US targets Asian scam networks that stole $12.5 billion in 2025
Synopsis
Key Takeaways
The Trump administration has escalated its campaign against Southeast Asian transnational criminal networks responsible for online scam operations that defrauded Americans of more than $12.5 billion in 2025 — a 25 per cent increase over the previous year. The push was outlined before the House Foreign Affairs Subcommittee on East Asia and the Pacific on 26 June, where senior officials warned the problem continues to worsen despite enforcement gains.
What the Administration Said
Michael G. DeSombre, Assistant Secretary of State for East Asian and Pacific Affairs, described a 'whole of government effort' to combat criminal syndicates operating across the Indo-Pacific. He said the objective was not merely to shut down scam centres but to dismantle the organisations behind them entirely. 'The goal is to make sure we arrest the bad guys and make sure they don't ever do it again,' DeSombre said.
He confirmed that the Department of Justice had 'restrained more than $15 billion in cryptocurrency from scam centers since October 2025,' while the administration was simultaneously advancing 'targeted sanctions and diplomatic pressure to hold governments accountable for enforcement.'
Scale of the Fraud and Regional Spread
Ranking Member Ami Bera flagged the rapid expansion of scam compounds along the Mekong region, noting that Chinese criminal organisations had been exploiting special economic zones in Vietnam, Cambodia, and Laos. He added that these syndicates were also linked to drug trafficking and routinely forced civilians into working in online fraud operations — a practice widely documented by human rights groups.
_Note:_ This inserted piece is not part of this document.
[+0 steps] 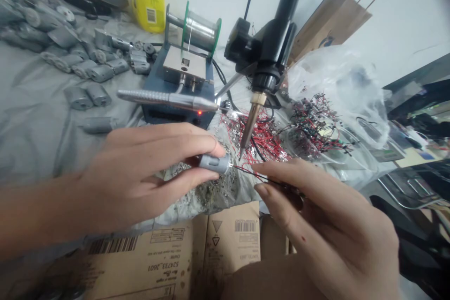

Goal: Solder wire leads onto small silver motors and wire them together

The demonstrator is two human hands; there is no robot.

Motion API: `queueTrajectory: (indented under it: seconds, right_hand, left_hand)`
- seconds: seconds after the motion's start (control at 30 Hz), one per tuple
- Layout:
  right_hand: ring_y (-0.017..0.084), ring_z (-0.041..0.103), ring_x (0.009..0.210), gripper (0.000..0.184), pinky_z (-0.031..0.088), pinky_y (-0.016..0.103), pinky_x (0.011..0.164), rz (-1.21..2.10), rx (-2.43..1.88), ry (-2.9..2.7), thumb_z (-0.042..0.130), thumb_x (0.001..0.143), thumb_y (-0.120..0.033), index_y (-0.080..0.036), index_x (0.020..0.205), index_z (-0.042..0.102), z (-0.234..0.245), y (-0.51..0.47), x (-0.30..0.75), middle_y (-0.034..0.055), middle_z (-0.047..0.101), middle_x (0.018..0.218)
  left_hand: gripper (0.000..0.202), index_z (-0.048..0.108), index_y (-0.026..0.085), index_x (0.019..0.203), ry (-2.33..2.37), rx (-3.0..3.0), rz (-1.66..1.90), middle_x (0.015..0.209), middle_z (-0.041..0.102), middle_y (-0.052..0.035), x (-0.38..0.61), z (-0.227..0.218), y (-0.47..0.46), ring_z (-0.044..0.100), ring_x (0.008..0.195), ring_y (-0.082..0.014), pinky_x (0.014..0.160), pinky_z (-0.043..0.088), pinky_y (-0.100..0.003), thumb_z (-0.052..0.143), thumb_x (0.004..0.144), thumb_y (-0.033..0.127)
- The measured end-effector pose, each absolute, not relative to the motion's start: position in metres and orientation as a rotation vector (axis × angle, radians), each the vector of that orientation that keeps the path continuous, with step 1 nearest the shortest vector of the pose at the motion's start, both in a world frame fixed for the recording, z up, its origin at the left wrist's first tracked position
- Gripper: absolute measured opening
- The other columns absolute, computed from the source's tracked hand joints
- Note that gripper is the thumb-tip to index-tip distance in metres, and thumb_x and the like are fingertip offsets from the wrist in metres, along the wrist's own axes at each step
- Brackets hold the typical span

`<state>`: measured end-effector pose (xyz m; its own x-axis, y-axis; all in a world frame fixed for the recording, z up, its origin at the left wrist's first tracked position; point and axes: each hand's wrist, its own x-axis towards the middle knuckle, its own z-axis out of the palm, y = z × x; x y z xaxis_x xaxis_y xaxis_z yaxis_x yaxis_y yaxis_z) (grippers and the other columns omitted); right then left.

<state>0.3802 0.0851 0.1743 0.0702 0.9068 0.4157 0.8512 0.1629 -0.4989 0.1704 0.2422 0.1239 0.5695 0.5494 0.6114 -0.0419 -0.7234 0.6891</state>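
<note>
One small grey motor (215, 164) sits pinched between thumb and fingers of the left hand (151, 164), long axis crosswise, one end facing the right hand (319, 215), whose nearly closed thumb and forefinger hold thin wires (250, 172). A soldering iron (251, 124) hangs just beyond; loose red wires (265, 138) lie behind.

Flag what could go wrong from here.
1. Burn: the soldering iron tip points down close to the fingers of the left hand; if hot, a slip could touch skin.
2. Strain: the right hand holds thin wires running to the end of the motor; a tug might pull them off.
3. Clutter: loose red wires lie around the tip and could snag.
</note>
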Motion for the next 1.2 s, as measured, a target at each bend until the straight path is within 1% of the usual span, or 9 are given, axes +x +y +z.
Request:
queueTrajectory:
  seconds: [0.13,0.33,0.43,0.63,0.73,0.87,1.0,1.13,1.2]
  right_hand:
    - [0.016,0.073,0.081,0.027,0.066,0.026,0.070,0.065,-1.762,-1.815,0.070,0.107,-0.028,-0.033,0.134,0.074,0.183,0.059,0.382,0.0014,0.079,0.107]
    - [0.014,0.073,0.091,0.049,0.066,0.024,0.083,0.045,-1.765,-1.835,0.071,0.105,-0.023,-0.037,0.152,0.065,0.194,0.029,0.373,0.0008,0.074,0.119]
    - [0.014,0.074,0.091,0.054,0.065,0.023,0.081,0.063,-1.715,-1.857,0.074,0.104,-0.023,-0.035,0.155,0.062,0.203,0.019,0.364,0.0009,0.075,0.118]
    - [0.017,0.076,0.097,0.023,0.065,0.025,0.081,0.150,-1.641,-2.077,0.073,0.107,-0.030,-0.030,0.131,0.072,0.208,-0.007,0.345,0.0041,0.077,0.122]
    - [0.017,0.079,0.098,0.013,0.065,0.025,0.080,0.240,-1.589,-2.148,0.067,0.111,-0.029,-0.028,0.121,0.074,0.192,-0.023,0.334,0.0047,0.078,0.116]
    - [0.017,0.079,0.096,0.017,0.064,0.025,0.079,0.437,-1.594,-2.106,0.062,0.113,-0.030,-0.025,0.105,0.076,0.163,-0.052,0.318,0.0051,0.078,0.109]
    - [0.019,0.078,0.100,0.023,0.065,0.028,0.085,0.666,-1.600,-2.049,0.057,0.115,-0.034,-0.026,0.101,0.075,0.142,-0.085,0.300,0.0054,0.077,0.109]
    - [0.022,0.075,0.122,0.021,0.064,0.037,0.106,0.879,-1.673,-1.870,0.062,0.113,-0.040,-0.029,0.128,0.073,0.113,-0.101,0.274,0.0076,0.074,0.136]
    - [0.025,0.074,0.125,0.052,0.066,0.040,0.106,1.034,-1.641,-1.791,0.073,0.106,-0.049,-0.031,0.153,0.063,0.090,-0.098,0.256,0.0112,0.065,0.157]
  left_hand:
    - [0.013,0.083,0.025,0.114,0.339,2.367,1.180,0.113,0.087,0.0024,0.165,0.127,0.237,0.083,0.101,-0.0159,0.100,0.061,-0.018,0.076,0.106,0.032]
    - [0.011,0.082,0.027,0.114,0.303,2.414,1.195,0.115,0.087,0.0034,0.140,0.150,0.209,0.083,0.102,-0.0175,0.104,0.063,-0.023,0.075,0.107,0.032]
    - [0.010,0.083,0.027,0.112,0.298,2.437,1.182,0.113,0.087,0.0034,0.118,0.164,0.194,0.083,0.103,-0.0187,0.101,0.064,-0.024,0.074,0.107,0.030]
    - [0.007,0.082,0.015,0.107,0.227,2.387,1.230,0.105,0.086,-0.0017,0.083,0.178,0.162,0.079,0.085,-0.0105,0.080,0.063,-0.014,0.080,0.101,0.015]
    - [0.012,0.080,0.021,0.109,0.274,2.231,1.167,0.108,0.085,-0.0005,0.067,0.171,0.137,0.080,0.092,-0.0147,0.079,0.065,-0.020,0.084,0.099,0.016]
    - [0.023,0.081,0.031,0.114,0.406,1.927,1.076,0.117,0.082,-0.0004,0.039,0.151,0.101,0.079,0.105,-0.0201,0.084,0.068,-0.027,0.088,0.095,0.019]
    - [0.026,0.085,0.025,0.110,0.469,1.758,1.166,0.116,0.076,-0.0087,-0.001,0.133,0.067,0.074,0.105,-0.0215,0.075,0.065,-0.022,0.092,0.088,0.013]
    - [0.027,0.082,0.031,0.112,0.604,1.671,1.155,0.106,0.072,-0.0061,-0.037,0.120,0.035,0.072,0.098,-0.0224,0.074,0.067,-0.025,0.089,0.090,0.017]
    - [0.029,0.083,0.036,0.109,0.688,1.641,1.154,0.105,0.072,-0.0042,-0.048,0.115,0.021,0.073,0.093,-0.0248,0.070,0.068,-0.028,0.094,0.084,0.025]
DeSombre acknowledged that enforcement pressure in Cambodia had produced an unintended consequence: criminal groups have migrated to neighbouring countries. 'We now see scam centers cropping up in Malaysia, Indonesia, even in Timor-Leste and other places,' he said. While describing the development as 'not good,' he noted it had spurred broader regional cooperation as more governments began experiencing the direct impact of organised cyber fraud.
Cambodia's Progress and Limits
DeSombre credited Cambodian Prime Minister Hun Manet with making the issue a government priority, saying there had been 'positive developments' in enforcement. However, he was clear that progress in one country had simply displaced criminal activity rather than eliminating it — underscoring the transnational nature of the threat.
Regional Coordination Efforts
To address the cross-border dimension, DeSombre said he had recently convened a contact group comprising US allies, partners, and several Southeast Asian nations to strengthen intelligence sharing and law enforcement cooperation. Online investment fraud, cryptocurrency scams, and romance scams have emerged as among the fastest-growing forms of transnational organised crime in the region, with criminal networks deploying trafficked workers to run sophisticated digital fraud schemes targeting victims worldwide.
With fraud losses rising year-on-year and criminal networks proving highly adaptive, the administration's next steps — including the scope of threatened sanctions and the membership of the new contact group — will be closely watched by both regional governments and US lawmakers.